> [Work to complete]: Word for word, please restate the lines from the beginning of the data through the line in which "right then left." appears.

----

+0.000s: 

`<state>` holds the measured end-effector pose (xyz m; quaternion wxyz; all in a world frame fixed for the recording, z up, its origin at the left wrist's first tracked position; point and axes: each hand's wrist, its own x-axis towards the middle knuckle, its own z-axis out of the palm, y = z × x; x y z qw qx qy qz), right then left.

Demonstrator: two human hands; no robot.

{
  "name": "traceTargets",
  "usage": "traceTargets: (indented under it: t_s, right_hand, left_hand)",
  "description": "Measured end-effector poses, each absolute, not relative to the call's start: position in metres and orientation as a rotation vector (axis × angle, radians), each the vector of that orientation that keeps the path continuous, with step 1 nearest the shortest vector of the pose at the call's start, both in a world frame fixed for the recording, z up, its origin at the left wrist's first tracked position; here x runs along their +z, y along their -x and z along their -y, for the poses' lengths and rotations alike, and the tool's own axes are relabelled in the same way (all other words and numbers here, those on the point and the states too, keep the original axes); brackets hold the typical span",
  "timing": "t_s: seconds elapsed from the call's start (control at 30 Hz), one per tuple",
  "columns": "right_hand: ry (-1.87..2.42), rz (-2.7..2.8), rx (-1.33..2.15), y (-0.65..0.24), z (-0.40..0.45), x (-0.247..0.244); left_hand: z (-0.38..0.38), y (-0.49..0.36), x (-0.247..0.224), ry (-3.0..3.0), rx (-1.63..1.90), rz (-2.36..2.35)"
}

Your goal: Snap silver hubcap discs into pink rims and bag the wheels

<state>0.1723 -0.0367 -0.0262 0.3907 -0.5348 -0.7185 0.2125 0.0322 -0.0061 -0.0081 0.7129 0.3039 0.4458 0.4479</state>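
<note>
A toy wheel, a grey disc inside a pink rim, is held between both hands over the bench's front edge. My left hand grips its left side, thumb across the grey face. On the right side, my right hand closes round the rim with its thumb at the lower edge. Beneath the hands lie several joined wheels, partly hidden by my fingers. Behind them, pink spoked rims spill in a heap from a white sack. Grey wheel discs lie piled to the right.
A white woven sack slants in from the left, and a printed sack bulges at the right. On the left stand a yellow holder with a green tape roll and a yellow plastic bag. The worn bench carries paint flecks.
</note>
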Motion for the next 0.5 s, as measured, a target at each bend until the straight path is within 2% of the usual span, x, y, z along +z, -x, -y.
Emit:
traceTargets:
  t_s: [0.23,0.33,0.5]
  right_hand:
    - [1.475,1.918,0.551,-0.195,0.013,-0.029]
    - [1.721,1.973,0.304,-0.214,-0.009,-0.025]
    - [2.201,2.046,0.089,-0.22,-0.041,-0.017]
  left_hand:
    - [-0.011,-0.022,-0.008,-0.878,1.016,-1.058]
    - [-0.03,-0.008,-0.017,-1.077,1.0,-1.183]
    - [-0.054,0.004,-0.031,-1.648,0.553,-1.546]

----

> [Worked solution]:
+0.000s: 

`<state>` holds the measured end-effector pose (xyz m; quaternion wxyz; all in a world frame fixed for the recording, z up, its origin at the left wrist's first tracked position; point and axes: each hand's wrist, its own x-axis towards the middle knuckle, its own z-axis out of the palm, y = z × x; x y z qw qx qy qz), right then left.

Nothing else remains to be done for this exercise.